You are right that some vowels have what is called “intrinsic pitch” (which should really be “intrinsic F0”). The effect is small.
This article by Ohala & Eukel lays out some explanations for this in terms of vocal tract physiology:
I’m not sure how perceptually relevant this effect is. In a unit selection system, the effect will implicitly be taken care of because the system uses natural recordings of speech.
For words not in the dictionary, the letter-to-sound model (a classification tree) is used to predict the pronunciation. For each letter in the word, the classification tree predicts the phoneme (or epsilon, or two phonemes).

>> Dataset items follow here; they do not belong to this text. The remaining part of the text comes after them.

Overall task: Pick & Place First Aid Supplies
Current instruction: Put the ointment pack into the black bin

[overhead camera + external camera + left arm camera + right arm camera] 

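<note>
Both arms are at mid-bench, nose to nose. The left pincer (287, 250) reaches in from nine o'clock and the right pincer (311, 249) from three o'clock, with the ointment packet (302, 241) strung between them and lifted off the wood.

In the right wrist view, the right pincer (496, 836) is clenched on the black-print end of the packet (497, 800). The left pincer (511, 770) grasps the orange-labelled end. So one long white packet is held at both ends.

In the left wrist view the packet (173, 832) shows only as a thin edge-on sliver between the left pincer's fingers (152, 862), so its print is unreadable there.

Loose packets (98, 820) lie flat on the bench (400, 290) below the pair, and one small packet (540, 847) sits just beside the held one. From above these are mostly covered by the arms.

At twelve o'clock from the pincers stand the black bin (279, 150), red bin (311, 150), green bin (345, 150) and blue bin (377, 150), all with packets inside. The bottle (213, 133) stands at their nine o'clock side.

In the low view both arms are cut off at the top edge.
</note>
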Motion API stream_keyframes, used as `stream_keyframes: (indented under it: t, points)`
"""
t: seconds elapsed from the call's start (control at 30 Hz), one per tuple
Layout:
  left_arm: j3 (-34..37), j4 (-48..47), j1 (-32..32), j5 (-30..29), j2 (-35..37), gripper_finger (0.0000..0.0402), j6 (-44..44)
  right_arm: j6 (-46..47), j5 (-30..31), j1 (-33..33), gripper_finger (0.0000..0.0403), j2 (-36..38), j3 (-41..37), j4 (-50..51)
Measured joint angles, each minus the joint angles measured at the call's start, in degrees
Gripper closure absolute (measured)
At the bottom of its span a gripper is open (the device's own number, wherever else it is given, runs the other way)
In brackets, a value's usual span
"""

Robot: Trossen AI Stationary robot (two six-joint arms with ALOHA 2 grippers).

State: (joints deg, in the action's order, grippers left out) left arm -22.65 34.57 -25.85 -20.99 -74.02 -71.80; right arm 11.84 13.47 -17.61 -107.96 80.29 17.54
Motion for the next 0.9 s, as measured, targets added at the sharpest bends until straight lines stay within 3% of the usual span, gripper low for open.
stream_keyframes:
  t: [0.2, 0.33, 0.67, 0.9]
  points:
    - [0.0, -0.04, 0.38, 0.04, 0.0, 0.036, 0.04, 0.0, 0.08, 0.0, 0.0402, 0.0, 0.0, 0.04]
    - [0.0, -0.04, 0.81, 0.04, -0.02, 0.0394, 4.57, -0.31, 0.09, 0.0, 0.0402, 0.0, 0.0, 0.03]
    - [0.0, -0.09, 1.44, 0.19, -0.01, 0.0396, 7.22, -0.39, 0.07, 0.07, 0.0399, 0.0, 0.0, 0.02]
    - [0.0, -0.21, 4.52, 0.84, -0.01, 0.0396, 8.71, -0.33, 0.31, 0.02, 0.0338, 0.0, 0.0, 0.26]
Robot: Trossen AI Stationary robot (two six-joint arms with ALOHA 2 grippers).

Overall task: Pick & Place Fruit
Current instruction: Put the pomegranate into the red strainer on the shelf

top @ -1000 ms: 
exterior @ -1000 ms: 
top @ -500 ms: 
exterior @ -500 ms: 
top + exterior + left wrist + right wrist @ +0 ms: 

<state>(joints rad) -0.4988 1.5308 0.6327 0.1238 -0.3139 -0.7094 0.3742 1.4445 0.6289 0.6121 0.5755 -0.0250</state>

The predictees are the letter currently being considered and some context around that (e.g., +/- 3 letters).
Let’s assume that your example word “fine” is not in the lexicon. When predicting the sound for the letter “i” the predictees will be:
null null f i n e null
so we can see that the word-final “e” is one of the predictors, and so is available to the classification tree when predicting the sound of the letter “i”. For your other example word “fin” the predictees will be
null null f i n null null
and since the predictees are different, the classification tree is able to separate the two cases using the question
Is the next-next letter = “e”
which has the answer YES for “fine” and NO for “fin”
Yes, the words in the training set are hand-labelled with the pronunciation: this is just a dictionary. See this topic.
At synthesis time, the dictionary will be used in preference to the letter-to-sound model for all words in the dictionary. The letter-to-sound model will only be used for words not in the dictionary.
A1: Pitch is often described on a musical scale. This is a relative scale in which 1 octave corresponds to a doubling in fundamental frequency, and an octave is divided into 12 semitones. This musical scale is effectively log F0. It is therefore common to use log F0 instead of actual F0 when modelling it (e.g., for speech synthesis). Another unit that is widely used to describe frequencies on a perceptual scale is the Mel scale. For more about this, see Automatic Speech Recognition.
A2: Pitch is the perceptual consequence of F0. Pitch is qualitative (i.e., we need human listeners to describe their perceptions) and F0 is quantitative (i.e., we can measure it objectively from a signal). In speech, they are directly related and for our purposes it is fine to state that our perception of pitch does depend only on F0.
A3: F0 mainly depends on suprasegmental properties of an utterance and not the individual phones in it. Any vowel can be spoken at any F0 (within reason) and still be perceived as that same vowel.
A4: Correct: the quality of a vowel is determined by its formant frequencies and not its F0. See A3 above.